*** Opening of Information shown ***
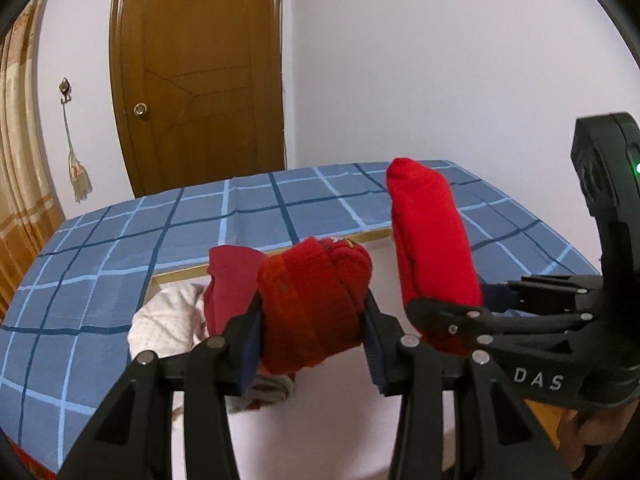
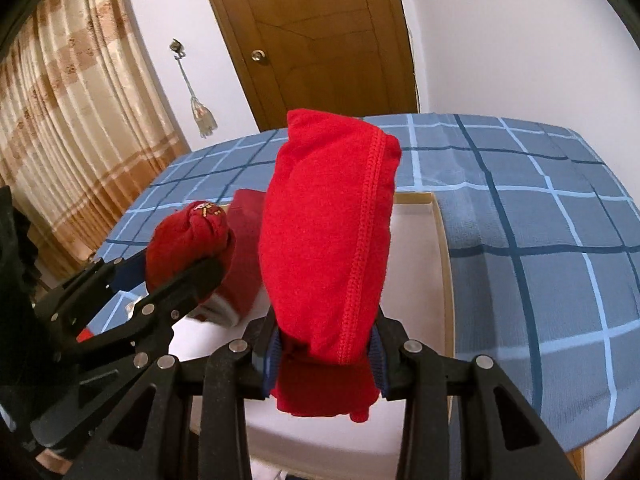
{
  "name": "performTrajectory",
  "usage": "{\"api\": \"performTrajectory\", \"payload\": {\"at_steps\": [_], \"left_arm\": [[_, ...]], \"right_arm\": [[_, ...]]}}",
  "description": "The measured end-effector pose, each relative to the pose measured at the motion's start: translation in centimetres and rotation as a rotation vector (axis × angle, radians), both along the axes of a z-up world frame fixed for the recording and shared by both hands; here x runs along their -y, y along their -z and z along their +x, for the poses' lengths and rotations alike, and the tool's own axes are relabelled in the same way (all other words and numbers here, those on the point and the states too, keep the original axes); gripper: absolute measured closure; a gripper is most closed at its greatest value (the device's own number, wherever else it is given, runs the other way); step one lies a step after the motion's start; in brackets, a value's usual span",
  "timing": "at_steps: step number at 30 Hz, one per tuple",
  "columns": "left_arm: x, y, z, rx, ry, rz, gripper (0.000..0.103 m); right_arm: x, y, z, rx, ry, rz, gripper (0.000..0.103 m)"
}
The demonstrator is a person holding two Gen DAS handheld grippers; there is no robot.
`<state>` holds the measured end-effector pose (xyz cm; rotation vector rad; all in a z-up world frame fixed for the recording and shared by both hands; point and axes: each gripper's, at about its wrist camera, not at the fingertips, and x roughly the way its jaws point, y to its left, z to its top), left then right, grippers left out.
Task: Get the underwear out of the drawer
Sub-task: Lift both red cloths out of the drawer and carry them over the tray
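A: What did the left gripper (image 1: 314,334) hold?

B: Its jaws were clamped on a rolled red underwear (image 1: 316,304), about in the middle of the roll. The roll stood up between the pads, lifted above the white drawer (image 1: 424,420).

A: And the right gripper (image 2: 326,354)?

B: It was also closed on cloth, a folded bright red underwear (image 2: 328,232). The pads pressed the lower end, so most of the piece stood upright above the jaws and a short part hung below them.

A: How would such pieces handle, in your opinion?

B: I think they are light and soft, not slippery and not fragile. A grip on the thick folded part should hold well; a grip on one thin edge could let the roll open.

A: What was around them?

B: Below, in the drawer, there was a dark red piece (image 1: 224,280) and a white cloth (image 1: 168,320). A blue checked cover (image 1: 100,248) lay around the drawer, with a wooden door (image 1: 200,72) behind.
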<state>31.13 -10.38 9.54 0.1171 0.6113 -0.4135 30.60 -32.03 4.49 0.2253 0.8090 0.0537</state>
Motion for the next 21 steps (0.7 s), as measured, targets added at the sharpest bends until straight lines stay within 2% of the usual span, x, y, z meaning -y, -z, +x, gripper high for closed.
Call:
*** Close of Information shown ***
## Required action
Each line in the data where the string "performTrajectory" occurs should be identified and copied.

## Written reply
  "name": "performTrajectory",
  "usage": "{\"api\": \"performTrajectory\", \"payload\": {\"at_steps\": [_], \"left_arm\": [[_, ...]], \"right_arm\": [[_, ...]]}}",

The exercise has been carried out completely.